(Source data begins)
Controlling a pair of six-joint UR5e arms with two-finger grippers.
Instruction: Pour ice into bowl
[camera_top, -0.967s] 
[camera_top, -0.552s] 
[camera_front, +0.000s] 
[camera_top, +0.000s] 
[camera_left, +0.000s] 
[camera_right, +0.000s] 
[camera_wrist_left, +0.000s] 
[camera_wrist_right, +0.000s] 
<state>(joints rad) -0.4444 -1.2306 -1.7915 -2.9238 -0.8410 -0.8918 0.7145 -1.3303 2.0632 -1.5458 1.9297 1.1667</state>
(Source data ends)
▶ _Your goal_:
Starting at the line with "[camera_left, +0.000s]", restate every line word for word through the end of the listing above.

▶ _Answer for this exercise_:
[camera_left, +0.000s] 
[camera_right, +0.000s] 
[camera_wrist_left, +0.000s] 
[camera_wrist_right, +0.000s] 
<state>(joints rad) -0.4444 -1.2306 -1.7915 -2.9238 -0.8410 -0.8918 0.7145 -1.3303 2.0632 -1.5458 1.9297 1.1667</state>

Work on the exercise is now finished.